# Exercise:
Nothing below is to be printed except the lines between the line holding "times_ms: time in" and the line holding "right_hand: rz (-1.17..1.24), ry", inclusive, each exactly as it appears.

::: Available data :::

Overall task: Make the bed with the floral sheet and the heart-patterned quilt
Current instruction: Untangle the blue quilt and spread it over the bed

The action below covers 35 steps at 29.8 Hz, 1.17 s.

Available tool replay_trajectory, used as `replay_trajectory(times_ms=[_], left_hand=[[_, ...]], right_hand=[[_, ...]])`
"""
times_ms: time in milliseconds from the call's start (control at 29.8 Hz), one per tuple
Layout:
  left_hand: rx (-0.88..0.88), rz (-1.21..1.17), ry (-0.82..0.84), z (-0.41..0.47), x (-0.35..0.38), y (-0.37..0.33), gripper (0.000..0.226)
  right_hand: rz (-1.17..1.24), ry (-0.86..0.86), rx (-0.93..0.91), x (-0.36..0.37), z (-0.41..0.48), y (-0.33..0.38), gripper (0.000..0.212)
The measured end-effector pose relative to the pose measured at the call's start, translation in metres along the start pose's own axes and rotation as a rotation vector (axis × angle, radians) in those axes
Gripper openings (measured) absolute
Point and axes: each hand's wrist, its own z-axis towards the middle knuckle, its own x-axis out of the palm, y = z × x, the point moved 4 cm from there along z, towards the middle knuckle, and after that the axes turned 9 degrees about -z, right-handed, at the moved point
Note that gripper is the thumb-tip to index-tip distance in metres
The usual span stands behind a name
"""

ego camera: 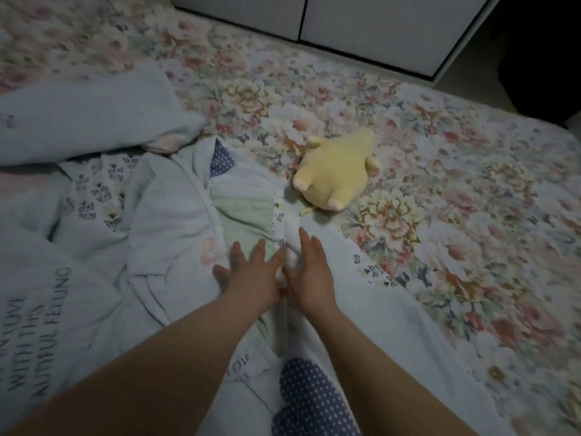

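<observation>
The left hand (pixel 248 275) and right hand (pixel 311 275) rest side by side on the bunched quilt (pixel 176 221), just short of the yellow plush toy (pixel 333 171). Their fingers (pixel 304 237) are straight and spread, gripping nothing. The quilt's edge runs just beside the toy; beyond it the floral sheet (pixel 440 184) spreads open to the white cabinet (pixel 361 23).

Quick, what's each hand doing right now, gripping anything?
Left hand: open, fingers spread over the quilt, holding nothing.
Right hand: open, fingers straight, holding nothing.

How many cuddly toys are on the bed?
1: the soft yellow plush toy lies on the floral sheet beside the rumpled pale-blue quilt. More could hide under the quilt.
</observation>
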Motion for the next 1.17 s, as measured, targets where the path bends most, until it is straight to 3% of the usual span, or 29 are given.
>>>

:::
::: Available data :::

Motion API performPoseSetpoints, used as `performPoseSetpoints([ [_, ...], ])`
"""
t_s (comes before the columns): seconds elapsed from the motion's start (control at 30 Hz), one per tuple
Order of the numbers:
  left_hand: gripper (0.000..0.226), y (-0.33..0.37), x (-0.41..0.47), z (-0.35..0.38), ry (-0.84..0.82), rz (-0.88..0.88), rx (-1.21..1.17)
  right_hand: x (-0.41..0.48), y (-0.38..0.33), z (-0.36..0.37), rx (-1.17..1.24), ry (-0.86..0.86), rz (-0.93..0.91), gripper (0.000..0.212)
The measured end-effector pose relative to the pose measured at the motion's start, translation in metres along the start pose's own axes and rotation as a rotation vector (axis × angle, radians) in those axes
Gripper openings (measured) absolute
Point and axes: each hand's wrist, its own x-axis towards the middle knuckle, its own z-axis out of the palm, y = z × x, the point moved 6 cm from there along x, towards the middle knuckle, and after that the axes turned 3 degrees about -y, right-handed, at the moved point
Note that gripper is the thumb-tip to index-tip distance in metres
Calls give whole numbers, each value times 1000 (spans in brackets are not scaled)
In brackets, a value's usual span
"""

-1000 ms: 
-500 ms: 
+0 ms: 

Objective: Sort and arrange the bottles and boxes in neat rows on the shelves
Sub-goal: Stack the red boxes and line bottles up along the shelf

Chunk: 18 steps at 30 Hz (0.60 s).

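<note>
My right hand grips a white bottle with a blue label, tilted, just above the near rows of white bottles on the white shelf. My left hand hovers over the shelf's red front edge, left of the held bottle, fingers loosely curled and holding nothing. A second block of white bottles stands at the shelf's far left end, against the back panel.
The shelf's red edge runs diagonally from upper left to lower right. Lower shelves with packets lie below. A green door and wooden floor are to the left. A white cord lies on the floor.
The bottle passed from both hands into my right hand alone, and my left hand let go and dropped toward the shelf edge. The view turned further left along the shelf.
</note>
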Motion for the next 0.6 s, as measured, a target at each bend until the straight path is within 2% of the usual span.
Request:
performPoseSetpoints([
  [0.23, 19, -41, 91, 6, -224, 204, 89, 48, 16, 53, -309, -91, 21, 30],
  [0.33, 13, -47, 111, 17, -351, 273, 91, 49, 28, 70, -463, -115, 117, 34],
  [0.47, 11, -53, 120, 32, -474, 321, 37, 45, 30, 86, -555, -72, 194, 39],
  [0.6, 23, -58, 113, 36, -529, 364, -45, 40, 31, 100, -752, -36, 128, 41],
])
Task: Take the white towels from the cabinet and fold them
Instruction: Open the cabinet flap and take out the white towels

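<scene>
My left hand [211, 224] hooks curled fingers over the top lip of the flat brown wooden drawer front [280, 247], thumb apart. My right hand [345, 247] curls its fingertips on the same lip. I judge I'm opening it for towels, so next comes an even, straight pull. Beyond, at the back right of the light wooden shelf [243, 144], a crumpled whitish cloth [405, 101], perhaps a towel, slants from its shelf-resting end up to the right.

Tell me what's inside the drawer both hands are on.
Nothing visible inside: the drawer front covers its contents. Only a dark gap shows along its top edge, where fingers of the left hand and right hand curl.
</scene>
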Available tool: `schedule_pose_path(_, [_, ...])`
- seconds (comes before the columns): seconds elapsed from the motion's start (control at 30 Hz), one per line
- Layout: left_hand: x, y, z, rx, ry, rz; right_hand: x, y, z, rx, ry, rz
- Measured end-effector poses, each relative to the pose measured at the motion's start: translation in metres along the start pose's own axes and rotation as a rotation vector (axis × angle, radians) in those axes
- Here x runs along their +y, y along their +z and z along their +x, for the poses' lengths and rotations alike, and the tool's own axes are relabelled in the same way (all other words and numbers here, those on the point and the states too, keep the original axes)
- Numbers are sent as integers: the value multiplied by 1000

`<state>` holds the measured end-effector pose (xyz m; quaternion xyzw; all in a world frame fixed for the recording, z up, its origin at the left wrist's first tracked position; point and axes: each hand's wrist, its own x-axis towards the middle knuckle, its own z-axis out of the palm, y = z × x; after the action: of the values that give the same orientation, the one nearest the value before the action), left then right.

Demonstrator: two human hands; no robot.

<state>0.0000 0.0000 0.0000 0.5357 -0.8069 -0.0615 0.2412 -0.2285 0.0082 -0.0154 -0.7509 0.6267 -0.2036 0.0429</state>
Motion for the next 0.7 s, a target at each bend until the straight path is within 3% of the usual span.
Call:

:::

# Written response:
times_ms: time in milliseconds from the call's start (control at 29.8 Hz), one per tuple
Layout:
  left_hand: rx (-0.88..0.88), rz (-1.21..1.17), ry (-0.82..0.84), z (-0.41..0.47), x (-0.35..0.38), y (-0.37..0.33), gripper (0.000..0.226)
  right_hand: rz (-1.17..1.24), ry (-0.86..0.86), rx (-0.93..0.91), x (-0.36..0.37), z (-0.41..0.48), y (-0.33..0.38), gripper (0.000..0.212)

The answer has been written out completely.